Forecasting / Applied Time Series Analysis

Units: 3

This course will examine the business cycle and techniques for forecasting fluctuations. The emphasis of the course will be to gain hands-on exposure to specific business forecasting techniques and learn to apply them to limit the range of uncertainty in management decision making. Specific techniques covered will include lead-lag, exponential smoothing, and econometric and ARIMA (Box-Jenkins) time series analysis.

Financial Analytics

Units: 3

This course will provide a detailed, hands-on examination of financial modeling techniques applied to optimal decision making in the areas of corporate finance and investment banking. Topics will include the construction of comprehensive valuation models (including capital structure and dividend policy modifications), use of precedent transactions and comparable companies in valuation, strategic industry examination, and application of valuation in the context of mergers and acquisitions. Students will make extensive use of Microsoft Excel.

Digitization and Agile Decision Making

Units: 3

This course will prepare students to understand the main elements of the digital transformation process and apply their knowledge to a case company. The course will cover academic and practitioner insights and frameworks relating to business analytics and digitization. This includes key data analytics tools, major decision support tools, data visualization, and digitization.

Customer Analytics

Units: 3

This course will take an applied, data driven, approach to understand how firms make various marketing decisions such as measuring the effectiveness of their promotions, pricing strategy, and market segmentation. Students will learn how different types of data and analytical methodologies can be used to solve these problems. Students will use IBM SPSS to apply regression, cluster analysis/factor analysis, and conjoint techniques.

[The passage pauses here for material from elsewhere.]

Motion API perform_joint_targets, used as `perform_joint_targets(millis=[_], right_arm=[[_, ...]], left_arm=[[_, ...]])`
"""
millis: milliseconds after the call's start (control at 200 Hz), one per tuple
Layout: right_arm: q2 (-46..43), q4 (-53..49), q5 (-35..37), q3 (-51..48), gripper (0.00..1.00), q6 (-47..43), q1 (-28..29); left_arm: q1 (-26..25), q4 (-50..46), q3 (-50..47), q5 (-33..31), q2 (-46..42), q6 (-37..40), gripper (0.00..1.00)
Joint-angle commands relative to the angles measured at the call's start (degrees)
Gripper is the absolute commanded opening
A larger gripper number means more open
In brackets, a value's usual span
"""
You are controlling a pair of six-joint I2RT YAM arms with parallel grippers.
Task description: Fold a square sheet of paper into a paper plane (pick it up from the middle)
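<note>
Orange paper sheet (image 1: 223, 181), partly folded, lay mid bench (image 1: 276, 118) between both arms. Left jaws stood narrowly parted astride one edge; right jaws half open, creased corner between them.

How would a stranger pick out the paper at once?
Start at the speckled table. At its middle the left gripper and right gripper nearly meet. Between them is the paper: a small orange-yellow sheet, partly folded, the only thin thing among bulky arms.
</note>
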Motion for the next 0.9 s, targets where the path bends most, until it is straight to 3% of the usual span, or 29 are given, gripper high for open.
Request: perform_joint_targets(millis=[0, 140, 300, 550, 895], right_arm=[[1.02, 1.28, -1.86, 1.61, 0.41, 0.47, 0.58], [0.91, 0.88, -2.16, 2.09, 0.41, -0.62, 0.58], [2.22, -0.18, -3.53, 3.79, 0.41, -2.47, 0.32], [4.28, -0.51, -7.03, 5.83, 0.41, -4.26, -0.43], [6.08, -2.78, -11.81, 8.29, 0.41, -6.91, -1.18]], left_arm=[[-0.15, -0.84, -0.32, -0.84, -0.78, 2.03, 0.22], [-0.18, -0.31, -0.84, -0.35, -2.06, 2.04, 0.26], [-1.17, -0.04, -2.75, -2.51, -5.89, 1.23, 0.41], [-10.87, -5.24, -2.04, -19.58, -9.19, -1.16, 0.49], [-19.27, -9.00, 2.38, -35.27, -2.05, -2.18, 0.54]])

Operations & Supply Chain Analytics

Units: 3

This course will develop advanced ability to use quantitative methods and Excel spreadsheet to build effective models for operational decisions. In the first part of the course, students will learn several analytical tools for operational decision making, including inventory management, demand forecast and capacity analysis. Students will apply those skills in a simulation to manage a company. In the second part of the course, students will focus on advance spreadsheet modeling that integrate optimization, simulation and decision analysis.